В плену Левиафана (Платова) - страница 59

И вот теперь они мирно переговариваются друг с другом, неужели смерть сторожа заставила их зарыть топор необъявленной войны?..

Но больше, чем это внезапное воссоединение, Алекса интересовала улыбка Лео. Испытывать столь яростные и однозначные чувства к незнакомому человеку невозможно, а вот к давнему и кровному врагу — вполне. Но когда это Лео успел приобрести кровника? Он мало кого знает в К.: Алекс, синьор Моретти — список тех, с кем общался чужак, удручающе короток. И вряд ли за те два дня, что они не виделись, в нем появились новые имена.

Пока Алекс раздумывал об этом, Лео наконец-то заметил его. И смутился. Именно смутился, как будто Алекс застал его за чем-то неприличным. Он быстренько стер отвратительную улыбку, заменив ее другой — приветливой. Потом, видимо решив, что улыбка не лучший эскорт для погребения, вообще перестал улыбаться. Вздохнул и помахал Алексу рукой.

Отличный повод, чтобы приблизиться к так и не состоявшейся дружбе. Еще раз испытать судьбу.

Решив так, Алекс осторожно выбрался из толпы и направился в сторону вяза.

— Привет, — сказал он, подходя.

— Рад тебя видеть, — ответил Лео, пожимая протянутую Алексом руку. — Рад, конечно, не совсем уместное слово в данной ситуации… Но я, действительно, рад.

— Я тоже. — Сердце Алекса учащенно забилось, а щеки обдало жаром.

— Я просто проезжал мимо. Увидел процессию и решил посмотреть.

— Обычные сельские похороны…

— …на которые собираются все?

— Примерно.

— Это тот самый сторож, о котором ты говорил?

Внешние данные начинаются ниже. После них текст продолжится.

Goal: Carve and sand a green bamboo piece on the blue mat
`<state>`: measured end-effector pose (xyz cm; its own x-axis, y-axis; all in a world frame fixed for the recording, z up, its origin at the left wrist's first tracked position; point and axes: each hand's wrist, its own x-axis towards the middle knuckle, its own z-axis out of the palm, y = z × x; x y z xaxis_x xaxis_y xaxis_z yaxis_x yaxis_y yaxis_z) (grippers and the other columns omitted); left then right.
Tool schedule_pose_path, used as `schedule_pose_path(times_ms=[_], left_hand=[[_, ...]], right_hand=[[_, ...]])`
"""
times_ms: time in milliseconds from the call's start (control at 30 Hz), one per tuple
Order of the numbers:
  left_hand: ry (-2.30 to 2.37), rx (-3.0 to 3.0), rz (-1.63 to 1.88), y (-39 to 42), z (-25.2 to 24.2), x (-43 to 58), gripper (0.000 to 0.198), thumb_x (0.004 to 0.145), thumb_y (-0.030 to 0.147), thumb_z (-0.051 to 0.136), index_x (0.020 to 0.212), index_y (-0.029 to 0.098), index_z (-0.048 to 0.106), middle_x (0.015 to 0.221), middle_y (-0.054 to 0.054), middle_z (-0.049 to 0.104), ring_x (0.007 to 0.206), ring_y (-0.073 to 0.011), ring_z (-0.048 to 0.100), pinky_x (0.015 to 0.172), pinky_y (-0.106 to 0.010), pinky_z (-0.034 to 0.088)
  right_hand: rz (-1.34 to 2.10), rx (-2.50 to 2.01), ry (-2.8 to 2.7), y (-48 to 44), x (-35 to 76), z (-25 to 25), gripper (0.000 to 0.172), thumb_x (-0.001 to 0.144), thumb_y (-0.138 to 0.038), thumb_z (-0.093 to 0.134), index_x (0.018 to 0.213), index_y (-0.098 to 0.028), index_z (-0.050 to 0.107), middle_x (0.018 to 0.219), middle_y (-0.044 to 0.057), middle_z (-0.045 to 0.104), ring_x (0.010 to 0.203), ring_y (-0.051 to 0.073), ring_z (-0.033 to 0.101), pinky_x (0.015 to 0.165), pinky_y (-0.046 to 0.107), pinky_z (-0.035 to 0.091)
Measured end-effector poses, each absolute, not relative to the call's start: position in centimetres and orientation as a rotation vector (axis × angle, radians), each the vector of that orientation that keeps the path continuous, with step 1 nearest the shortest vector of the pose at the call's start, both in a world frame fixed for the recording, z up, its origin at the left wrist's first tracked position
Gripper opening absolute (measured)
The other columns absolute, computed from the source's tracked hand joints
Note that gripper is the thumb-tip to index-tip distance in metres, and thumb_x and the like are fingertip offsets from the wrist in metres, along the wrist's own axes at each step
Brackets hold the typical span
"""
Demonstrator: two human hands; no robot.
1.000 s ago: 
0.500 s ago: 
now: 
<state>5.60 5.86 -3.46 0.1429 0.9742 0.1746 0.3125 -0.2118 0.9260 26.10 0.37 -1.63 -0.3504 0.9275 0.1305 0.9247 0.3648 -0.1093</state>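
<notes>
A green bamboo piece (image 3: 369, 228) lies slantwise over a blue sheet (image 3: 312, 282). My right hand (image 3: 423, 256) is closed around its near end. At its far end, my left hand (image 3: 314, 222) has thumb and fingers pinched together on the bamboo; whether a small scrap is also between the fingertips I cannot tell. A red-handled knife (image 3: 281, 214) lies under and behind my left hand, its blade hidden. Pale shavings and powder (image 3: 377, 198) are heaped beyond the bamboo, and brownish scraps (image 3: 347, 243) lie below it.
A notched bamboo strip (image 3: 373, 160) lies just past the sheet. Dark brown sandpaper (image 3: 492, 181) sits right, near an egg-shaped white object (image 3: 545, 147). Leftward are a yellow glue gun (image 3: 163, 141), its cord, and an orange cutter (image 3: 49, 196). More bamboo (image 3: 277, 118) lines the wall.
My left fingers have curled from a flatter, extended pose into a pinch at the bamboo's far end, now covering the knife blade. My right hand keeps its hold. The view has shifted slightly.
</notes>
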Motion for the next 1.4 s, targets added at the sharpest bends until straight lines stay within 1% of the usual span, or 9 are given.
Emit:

— Синьор Тавиани, да. Я сам удивлен, что пришло столько народу. Он был нелюдимым человеком, синьор Тавиани. И ни с кем особенно не общался.

— Но вы вроде бы приятельствовали?

— Да. Он называл меня «малышом».

— Он всех так зовет, я помню.

Все точно, дурацкий «малыш» — понятие универсальное, с высоты своего возраста синьор Тавиани имел право назвать «малышом» любого, даже герра Людтке, даже синьора Моретти. Вот только Алекс в упор не помнит, что сообщил об этом Лео. Вполне возможно, что сообщил.

— Ему было восемьдесят девять, но все равно… Смерть — всегда грустно.

— Не всегда, — неожиданно заметил Лео.

— Что ты имеешь в виду?

— Это просто философские размышления, не обращай внимания, Алекс.

Наверное, Лео имеет в виду реакцию посторонних людей на смерть такого же постороннего человека. С какой стати им грустить? Посторонних людей ничто не связывает, от их присутствия или отсутствия жизнь не претерпит существенных изменений. Другое дело — мимолетные мысли о собственной смерти, которой, как ни крути, никому избежать не удастся. Как и ухода близких, дорогих, самых любимых. Вот и получается, что ты вроде бы присутствуешь на репетиции еще неизвестной тебе пьесы, в неизвестном тебе передвижном театре, думая лишь о том, чтобы первое ее представление на подмостках собственного, домашнего театра состоялось как можно позже.